Pour la première fois, les scientifiques ont pu créer une carte de la circulation des vents dans la haute atmosphère d'une autre planète que la Terre grâce à la sonde Maven (pour Mars Atmosphere and Volatile EvolutioN mission). Les scientifiques pourront affiner les modèles climatiques qui extrapolent le climat martien dans le passé à partir de l'état actuel de son atmosphère.
Pour établir cette carte, les scientifiques ont détourné l'instrument NGIMS (pour Neutral Gas and Ion Mass Spectrometer) de son usage initial, à savoir l'étude de la structure et de la composition de l'atmosphère martienne. En faisant osciller le capteur d'avant en arrière, la sonde a pu déterminer la direction des vents horizontaux le long de son trajet autour de Mars. Petit à petit, les scientifiques ont pu construire la carte de la circulation des vents autour de la planète rouge. Une carte qui leur a réservé bien des surprises. En effet, la direction des vents est influencée par les structures géologiques que ces derniers survolent.
Les monts et les vallées créent une onde de gravité atmosphérique qui se répercute jusqu'à la haute atmosphère où Maven la détecte. C'est la première fois que sont décelées des ondes de gravité atmosphériques induites par la topographie dans la thermosphère d'une planète. Même sur Terre, ce phénomène n'a pas encore été observé. Ces vents circulent autour de la planète à une altitude d'environ 150 kilomètres, dans la thermosphère. Contrairement à l'altitude où l'on vit, les températures augmentent avec l'altitude dans la thermosphère. Les scientifiques veulent maintenant étudier ce phénomène en fonction des saisons pour comprendre la spécificité des vents de la thermosphère mais aussi la physique qui les anime.
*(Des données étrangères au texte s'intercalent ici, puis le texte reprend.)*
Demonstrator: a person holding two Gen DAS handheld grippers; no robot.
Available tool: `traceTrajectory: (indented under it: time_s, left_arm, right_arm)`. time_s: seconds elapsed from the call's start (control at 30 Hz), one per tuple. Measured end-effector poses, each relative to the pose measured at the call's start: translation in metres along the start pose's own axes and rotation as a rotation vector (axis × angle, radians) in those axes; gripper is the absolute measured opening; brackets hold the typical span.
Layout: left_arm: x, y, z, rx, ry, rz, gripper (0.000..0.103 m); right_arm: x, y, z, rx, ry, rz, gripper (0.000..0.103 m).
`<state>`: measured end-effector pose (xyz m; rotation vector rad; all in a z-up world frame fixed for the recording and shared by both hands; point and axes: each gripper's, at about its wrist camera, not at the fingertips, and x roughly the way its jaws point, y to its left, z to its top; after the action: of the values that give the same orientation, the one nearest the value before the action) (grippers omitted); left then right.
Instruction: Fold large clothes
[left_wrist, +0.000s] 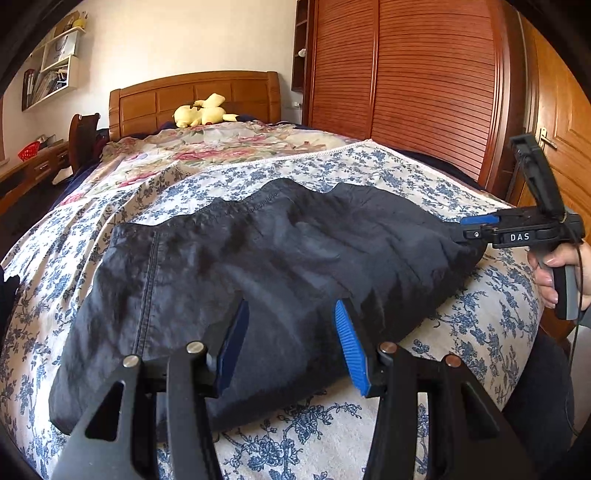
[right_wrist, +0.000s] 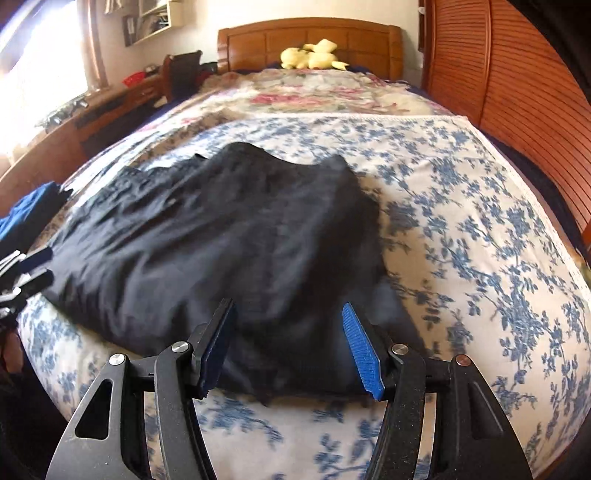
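A dark navy garment (left_wrist: 258, 266) lies crumpled and partly folded on a blue-flowered white sheet (left_wrist: 369, 166) on the bed. My left gripper (left_wrist: 291, 310) is open, its blue pads apart over the garment's near edge. My right gripper (right_wrist: 288, 314) is open too, its pads astride the garment's near right corner (right_wrist: 295, 362). In the left wrist view the right gripper (left_wrist: 476, 225) reaches in from the right at the garment's right end, held by a hand (left_wrist: 554, 269). The garment also shows in the right wrist view (right_wrist: 207, 236).
A yellow plush toy (left_wrist: 203, 112) lies by the wooden headboard (left_wrist: 195, 96) on a pink-flowered quilt (left_wrist: 207, 147). Slatted wardrobe doors (left_wrist: 406, 81) stand along the right. A desk (left_wrist: 29, 166) and chair stand left. Blue clothes (right_wrist: 26, 214) lie at the left bed edge.
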<state>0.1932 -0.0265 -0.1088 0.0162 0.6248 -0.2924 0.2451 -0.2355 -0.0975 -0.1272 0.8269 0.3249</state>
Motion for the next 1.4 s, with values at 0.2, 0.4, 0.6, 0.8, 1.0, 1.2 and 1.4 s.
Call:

La direction dans laquelle les vents circulent est un élément important des simulations de l'atmosphère de Mars. Or, les observations montrent des divergences avec les modèles informatiques : « Les vents observés dans la haute atmosphère martienne sont parfois similaires à ceux qu'on observe dans les simulations, mais parfois ils sont différents. À l'échelle de l'heure, ils peuvent varier énormément et dans d'autres cas, ils sont réguliers dans la période d'observation », explique Kali Roeten de l'Université du Michigan. Ce sont justement les mêmes modèles qui sont utilisés pour remonter le temps et comprendre le passé de Mars. Voilà un indice de plus pour résoudre le mystère martien : comment une planète potentiellement habitable est devenue un enfer rouge.